*Exercise details*: Transcribe the data in full and exactly, omitting any pictures.

____ Data extract

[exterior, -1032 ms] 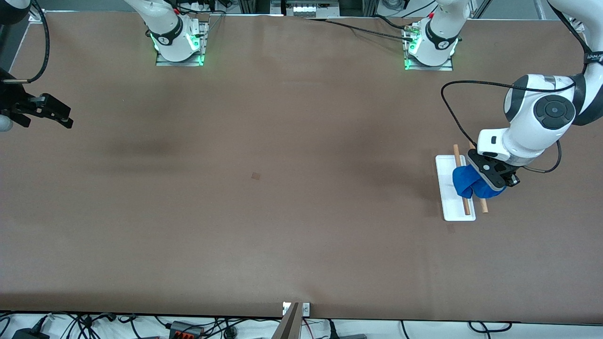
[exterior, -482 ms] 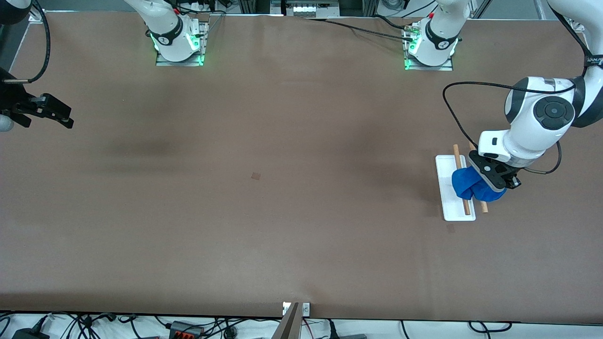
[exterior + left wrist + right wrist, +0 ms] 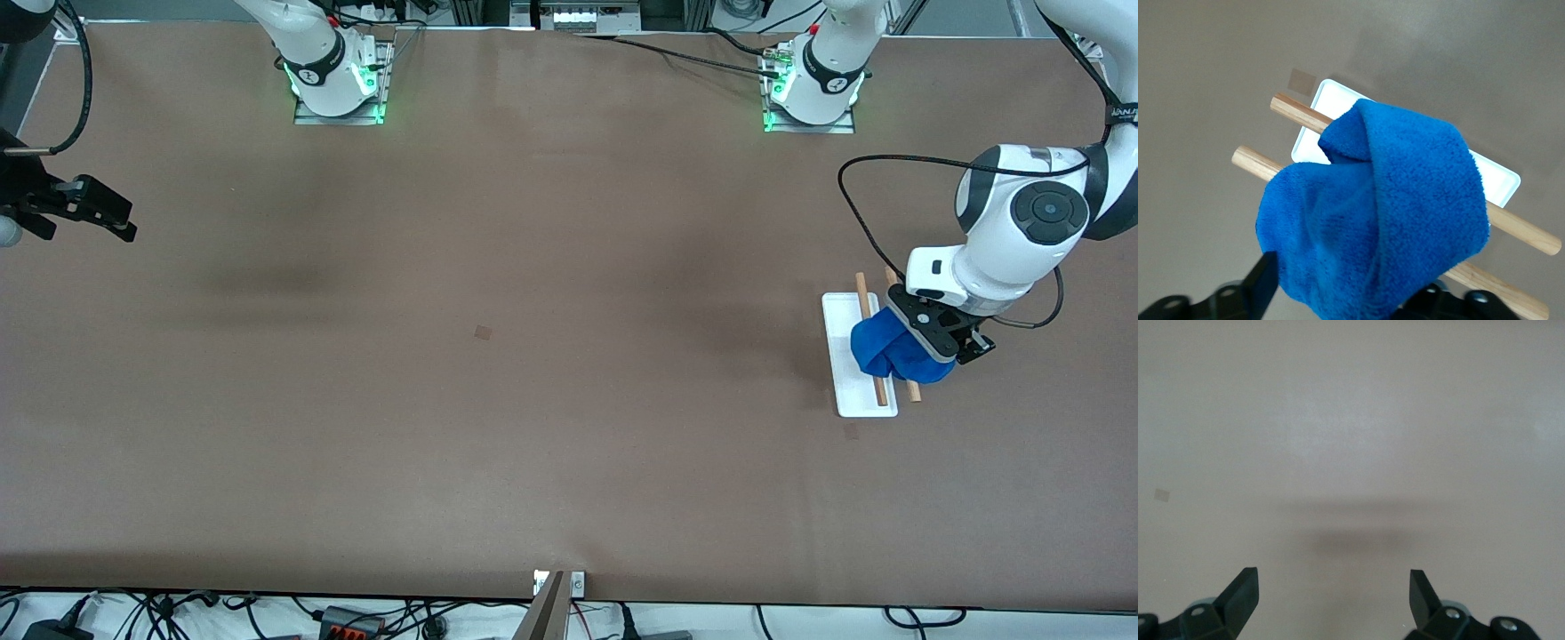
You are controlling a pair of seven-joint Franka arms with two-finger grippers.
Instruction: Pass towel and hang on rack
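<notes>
The towel lies bunched over both wooden rods of the rack, toward the left arm's end of the table. I see my left gripper right at the cloth with fingers spread either side, no longer pinching. My right gripper waits at the right arm's end, fingers wide, empty. My worry: fuzzy fabric may snag a finger as I lift away, dragging the lopsided bundle off. I count one towel, one rack, two rods, two grippers
</notes>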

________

*Answer to the problem*:
[exterior, -1032 ms] 
[exterior, -482 ms] 
[exterior + left wrist + right wrist, +0 ms] 
You are controlling a pair of seven-joint Franka arms with two-finger grippers.
Instruction: Pass towel and hang on rack
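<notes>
The towel lies bunched over both wooden rods of the rack, toward the left arm's end of the table. I see my left gripper right at the cloth with fingers spread either side, no longer pinching. My right gripper waits at the right arm's end, fingers wide, empty. My worry: fuzzy fabric may snag a finger as I lift away, dragging the lopsided bundle off. I count one towel, one rack, two rods, two grippers
</notes>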

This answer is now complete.